Importing Data without Schemas

If you want to import datasets into memory for temporary use, you can use the readCsv command or you can select Upload CSV from the More Actions drop-down menu in the Deephaven console. Importing data into a memory table using these methods is recommended for datasets containing no more than 50,000 rows of data.

Once loaded into memory, these datasets can also be saved to a Deephaven User Table. These are distinguished from Deephaven System tables in that they have no XML schema, but are otherwise accessible from Deephaven APIs in the same way.

Importing Into Memory

readCsv

readCsv is a command available within Deephaven scripts that directly reads a file on the query server to a table object in the console. The syntax follows:

  myTable=readCsv("path_to_file")

An optional second parameter to readCsv can be used to specify an alternate format or a field delimiter.
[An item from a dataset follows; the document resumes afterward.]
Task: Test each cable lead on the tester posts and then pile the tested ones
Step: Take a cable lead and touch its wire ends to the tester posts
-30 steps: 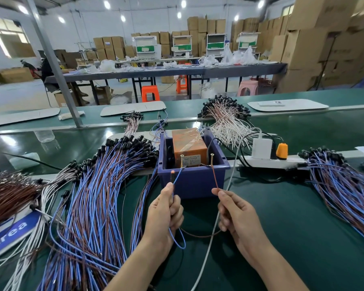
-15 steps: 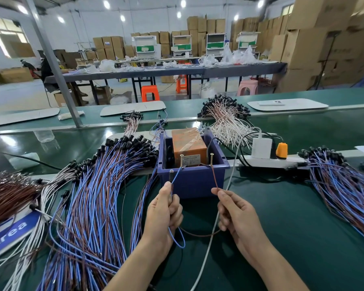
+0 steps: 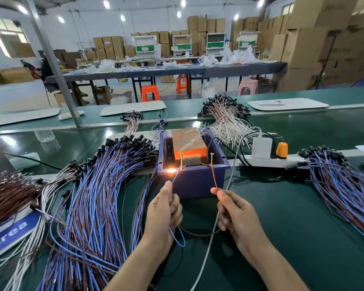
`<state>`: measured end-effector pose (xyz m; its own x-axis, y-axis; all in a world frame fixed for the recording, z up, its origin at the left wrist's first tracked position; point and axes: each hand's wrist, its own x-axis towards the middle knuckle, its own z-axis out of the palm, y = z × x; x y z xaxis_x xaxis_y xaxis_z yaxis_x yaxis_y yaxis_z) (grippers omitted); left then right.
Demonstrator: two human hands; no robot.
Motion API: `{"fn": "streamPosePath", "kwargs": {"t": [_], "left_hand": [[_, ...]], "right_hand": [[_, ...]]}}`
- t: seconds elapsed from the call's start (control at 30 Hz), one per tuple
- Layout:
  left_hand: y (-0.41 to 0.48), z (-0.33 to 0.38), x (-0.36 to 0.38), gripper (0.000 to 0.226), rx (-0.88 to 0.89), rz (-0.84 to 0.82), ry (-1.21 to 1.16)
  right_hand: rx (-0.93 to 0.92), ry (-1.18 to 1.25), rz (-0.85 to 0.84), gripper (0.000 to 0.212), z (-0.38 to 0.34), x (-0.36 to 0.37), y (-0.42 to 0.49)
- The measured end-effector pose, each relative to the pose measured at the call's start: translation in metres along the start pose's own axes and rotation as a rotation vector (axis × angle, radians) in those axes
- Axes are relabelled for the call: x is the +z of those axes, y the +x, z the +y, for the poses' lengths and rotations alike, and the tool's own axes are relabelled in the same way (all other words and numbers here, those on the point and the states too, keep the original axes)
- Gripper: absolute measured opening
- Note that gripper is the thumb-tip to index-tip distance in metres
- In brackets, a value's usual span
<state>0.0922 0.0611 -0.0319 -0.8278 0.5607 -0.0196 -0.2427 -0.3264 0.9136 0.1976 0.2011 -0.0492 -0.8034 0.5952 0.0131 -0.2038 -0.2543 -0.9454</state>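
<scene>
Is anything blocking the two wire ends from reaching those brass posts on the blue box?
Nothing visible does. The blue wire touches the left post, and the brown wire reaches the right post.

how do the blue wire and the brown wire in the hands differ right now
The blue wire is pinched by the left hand and reaches the left post; the brown wire is pinched by the right hand and reaches the right post. A small light glows beside the blue wire's tip, none by the brown wire's. Both rise to the front rim of the box.
</scene>
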Motion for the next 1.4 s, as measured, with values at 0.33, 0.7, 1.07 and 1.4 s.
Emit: {"fn": "streamPosePath", "kwargs": {"t": [0.33, 0.7, 1.07, 1.4], "left_hand": [[-0.001, 0.001, -0.001, 0.054, 0.001, -0.002, 0.022], [-0.018, -0.001, 0.008, 0.054, 0.19, -0.15, 0.304], [-0.03, -0.007, 0.019, 0.028, 0.279, -0.349, 0.437], [-0.019, -0.019, 0.014, 0.021, 0.249, -0.261, 0.547]], "right_hand": [[0.007, 0.001, -0.003, 0.019, -0.003, 0.002, -0.002], [-0.003, -0.013, -0.057, 0.026, -0.006, 0.005, -0.006], [0.008, -0.119, -0.154, 0.034, -0.006, 0.005, -0.011], [0.018, -0.058, -0.13, 0.04, -0.003, 0.003, -0.011]]}}
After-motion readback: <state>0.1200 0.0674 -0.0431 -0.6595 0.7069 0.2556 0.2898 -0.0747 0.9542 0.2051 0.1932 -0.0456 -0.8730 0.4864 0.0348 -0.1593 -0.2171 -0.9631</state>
Formatting options for the second parameter include the following:

Parameter Value

Description

TRIM

This format ignores leading or trailing spaces around a value that are not inside double quotes. When a second parameter to readCSV is not specified, the TRIM format is used.

DEFAULT

Apache Commons CSV default format.

EXCEL

Microsoft Excel CSV format. (Note: Excel CSV files can usually be imported with the TRIM or DEFAULT format.)

MYSQL

MySQL CSV format

RFC4180

IETF RFC 4180 MIME text/csv format

TDF

Tab-delimited format

For example, the following can be used to import a tab-delimited text file:

newTable=readCsv("/home/me/somefilename.txt","TDF")

Possibilities for a different field delimiter include semicolons (;), colons (:), pipes (|), and spaces. Any single character can be specified. The following example specifies a semicolon as the field delimiter:

myTable=readCsv("/home/me/filename.csv",";")

Upload CSV

Internally, the Upload CSV option uses readCsv to import data, but rather than expecting the source file to be accessible from the query server, it allows you to upload and import a file from your local file system. This option is only available when running a console in Deephaven.

To access Upload CSV, first open a console window in Deephaven. Click More Actions and then select Upload CSV from the drop-down menu. You will then be prompted to locate the file you want to upload.

Upload CSV does not allow for additional arguments to be passed to readCsv, therefore it only supports imports using the TRIM format and a comma delimiter.

Example

Let's look at an example where we have a CSV file that contains data we need for an analysis. The table is named tableXYZ.csv(Note:  This table does not exist in Deephaven; it is used for demonstration only.)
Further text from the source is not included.